TASK STATEMENT ::
A word-for-word copy of the whole listing is required.

COLLECTED MATERIAL ::
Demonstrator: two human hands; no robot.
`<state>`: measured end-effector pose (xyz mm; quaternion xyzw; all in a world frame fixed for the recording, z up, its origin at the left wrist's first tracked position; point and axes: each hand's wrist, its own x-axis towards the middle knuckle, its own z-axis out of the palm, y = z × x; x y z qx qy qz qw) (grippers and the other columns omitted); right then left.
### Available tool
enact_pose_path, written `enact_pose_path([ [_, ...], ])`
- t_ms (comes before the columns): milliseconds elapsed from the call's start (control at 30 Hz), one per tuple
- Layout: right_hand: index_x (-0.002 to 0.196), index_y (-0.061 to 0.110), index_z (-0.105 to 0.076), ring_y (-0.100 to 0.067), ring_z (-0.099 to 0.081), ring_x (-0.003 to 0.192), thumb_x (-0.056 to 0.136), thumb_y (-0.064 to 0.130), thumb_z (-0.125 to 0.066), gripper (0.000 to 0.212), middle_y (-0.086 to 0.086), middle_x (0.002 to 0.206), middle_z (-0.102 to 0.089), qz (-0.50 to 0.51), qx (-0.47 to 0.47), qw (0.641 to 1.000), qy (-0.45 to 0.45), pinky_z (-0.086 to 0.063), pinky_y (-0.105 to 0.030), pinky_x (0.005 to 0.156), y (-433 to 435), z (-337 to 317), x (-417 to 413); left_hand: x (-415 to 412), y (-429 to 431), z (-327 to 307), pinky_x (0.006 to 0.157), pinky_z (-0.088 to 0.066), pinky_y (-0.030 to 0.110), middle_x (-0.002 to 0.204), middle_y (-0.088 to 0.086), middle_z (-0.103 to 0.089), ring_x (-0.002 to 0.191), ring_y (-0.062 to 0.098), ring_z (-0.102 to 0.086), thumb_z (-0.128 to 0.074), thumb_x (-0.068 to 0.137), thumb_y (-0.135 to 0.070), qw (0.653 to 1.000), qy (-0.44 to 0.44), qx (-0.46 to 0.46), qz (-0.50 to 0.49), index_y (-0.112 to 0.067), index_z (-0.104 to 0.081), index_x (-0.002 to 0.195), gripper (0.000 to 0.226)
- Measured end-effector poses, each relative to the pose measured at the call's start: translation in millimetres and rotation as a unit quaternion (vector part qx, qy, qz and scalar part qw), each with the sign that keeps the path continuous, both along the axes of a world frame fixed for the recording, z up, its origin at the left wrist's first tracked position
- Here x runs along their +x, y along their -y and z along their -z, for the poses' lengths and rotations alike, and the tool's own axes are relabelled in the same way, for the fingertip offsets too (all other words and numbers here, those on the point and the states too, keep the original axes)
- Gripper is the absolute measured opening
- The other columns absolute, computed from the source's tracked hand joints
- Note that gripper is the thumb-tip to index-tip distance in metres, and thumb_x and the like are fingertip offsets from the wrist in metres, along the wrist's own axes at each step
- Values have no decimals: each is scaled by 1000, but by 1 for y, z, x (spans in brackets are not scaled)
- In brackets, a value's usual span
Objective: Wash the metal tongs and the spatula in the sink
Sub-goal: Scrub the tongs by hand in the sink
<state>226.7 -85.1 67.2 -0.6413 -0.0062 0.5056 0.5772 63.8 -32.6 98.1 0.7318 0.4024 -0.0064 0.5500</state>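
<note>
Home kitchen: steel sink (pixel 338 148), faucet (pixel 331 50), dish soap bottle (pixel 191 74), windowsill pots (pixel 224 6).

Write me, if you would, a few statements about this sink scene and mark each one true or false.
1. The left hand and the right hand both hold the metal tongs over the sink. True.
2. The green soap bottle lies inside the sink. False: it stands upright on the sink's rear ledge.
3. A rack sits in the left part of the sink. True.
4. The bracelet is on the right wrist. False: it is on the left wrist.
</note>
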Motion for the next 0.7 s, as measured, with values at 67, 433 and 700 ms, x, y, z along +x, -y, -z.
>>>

SOLVED PROBLEM ::
Demonstrator: two human hands; no robot.
`<state>`: measured end-effector pose (xyz mm; quaternion xyzw; all in a world frame fixed for the recording, z up, its origin at the left wrist's first tracked position; point and axes: each hand's wrist, its own x-axis towards the middle knuckle, its own z-axis out of the palm, y = z × x; x y z qx qy qz qw) (grippers and the other columns omitted); right then left.
### Available tool
enact_pose_path, written `enact_pose_path([ [_, ...], ])`
- t_ms (comes before the columns): milliseconds elapsed from the call's start (control at 30 Hz), one per tuple
- Layout: right_hand: index_x (-0.002 to 0.196), index_y (-0.061 to 0.110), index_z (-0.105 to 0.076), ring_y (-0.100 to 0.067), ring_z (-0.099 to 0.081), ring_x (-0.003 to 0.192), thumb_x (-0.056 to 0.136), thumb_y (-0.064 to 0.130), thumb_z (-0.125 to 0.066), gripper (0.000 to 0.212), middle_y (-0.086 to 0.086), middle_x (0.002 to 0.206), middle_z (-0.102 to 0.089), qz (-0.50 to 0.51), qx (-0.47 to 0.47), qw (0.641 to 1.000), qy (-0.45 to 0.45), pinky_z (-0.086 to 0.063), pinky_y (-0.105 to 0.030), pinky_x (0.005 to 0.156), y (-433 to 435), z (-337 to 317), x (-417 to 413); left_hand: x (-415 to 412), y (-429 to 431), z (-327 to 307), pinky_x (0.006 to 0.157), pinky_z (-0.088 to 0.066), pinky_y (-0.030 to 0.110), middle_x (-0.002 to 0.204), middle_y (-0.088 to 0.086), middle_z (-0.103 to 0.089), ring_x (-0.002 to 0.191), ring_y (-0.062 to 0.098), ring_z (-0.102 to 0.086), thumb_z (-0.128 to 0.074), thumb_x (-0.068 to 0.137), thumb_y (-0.135 to 0.070), qw (0.653 to 1.000), qy (-0.44 to 0.44), qx (-0.46 to 0.46), qz (-0.50 to 0.49), index_y (-0.112 to 0.067), index_z (-0.104 to 0.081), index_x (-0.002 to 0.195), gripper (0.000 to 0.226)
- Measured end-effector poses, each relative to the pose measured at the call's start: translation in millimetres and rotation as a unit quaternion (vector part qx, qy, qz and scalar part qw), each with the sign that keeps the path continuous, both along the axes of a world frame fixed for the recording, z up, its origin at the left wrist's first tracked position
- Here x runs along their +x, y along their -y and z along their -z, for the poses' lengths and rotations alike, and the tool's own axes are relabelled in the same way, for the fingertip offsets too (all other words and numbers here, those on the point and the states too, keep the original axes)
- Gripper is the absolute measured opening
- The other columns absolute, computed from the source's tracked hand joints
- Note that gripper is the thumb-tip to index-tip distance in metres, and thumb_x and the like are fingertip offsets from the wrist in metres, along the wrist's own axes at each step
- Values have no decimals: each is scaled by 1000, but by 1 for y, z, x (spans in brackets are not scaled)
- In brackets, a value's usual span
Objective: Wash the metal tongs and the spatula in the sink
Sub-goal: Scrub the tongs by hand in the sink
<state>226.7 -85.1 67.2 -0.6413 -0.0062 0.5056 0.5772 63.8 -32.6 98.1 0.7318 0.4024 -0.0064 0.5500</state>
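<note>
Home kitchen: steel sink (pixel 338 148), faucet (pixel 331 50), dish soap bottle (pixel 191 74), windowsill pots (pixel 224 6).

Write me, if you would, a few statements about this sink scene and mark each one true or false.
1. The left hand and the right hand both hold the metal tongs over the sink. True.
2. The green soap bottle lies inside the sink. False: it stands upright on the sink's rear ledge.
3. A rack sits in the left part of the sink. True.
4. The bracelet is on the right wrist. False: it is on the left wrist.
</note>
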Motion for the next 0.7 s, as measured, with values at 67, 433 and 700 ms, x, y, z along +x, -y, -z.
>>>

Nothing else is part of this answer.